• The problem:
State how many lines in the listing below contain the word "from", and write nothing else.

** Opening Data below block **

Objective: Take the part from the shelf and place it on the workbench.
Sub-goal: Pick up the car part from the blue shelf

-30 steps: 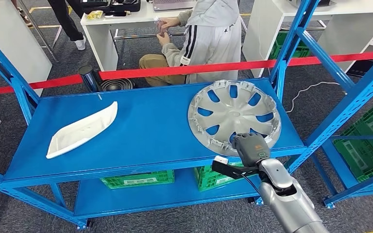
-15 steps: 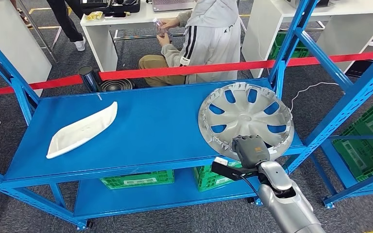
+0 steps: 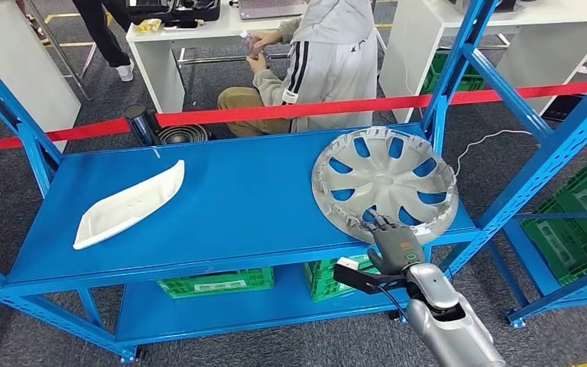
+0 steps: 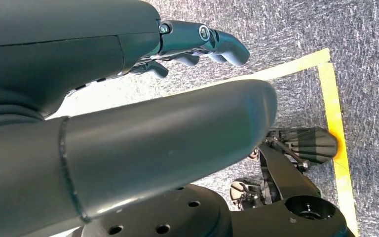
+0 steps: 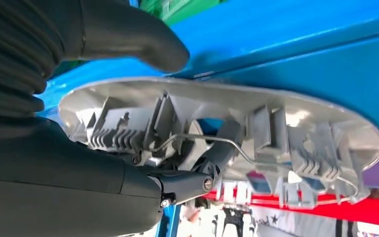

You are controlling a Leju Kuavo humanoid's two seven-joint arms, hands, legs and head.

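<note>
Head view: my right hand grips the hubcap by its near rim; I'd firm that up so it doesn't tip off the shelf edge.

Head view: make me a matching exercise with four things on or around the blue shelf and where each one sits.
Things:
1. hubcap
2. white tray
3. green crates
4. red tape

Places:
A. lower level, under the top board
B. stretched behind the shelf
C. right end of the top board, at the right hand
D. left part of the top board

Pairs: 1-C, 2-D, 3-A, 4-B
</note>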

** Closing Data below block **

• Result of the task:
2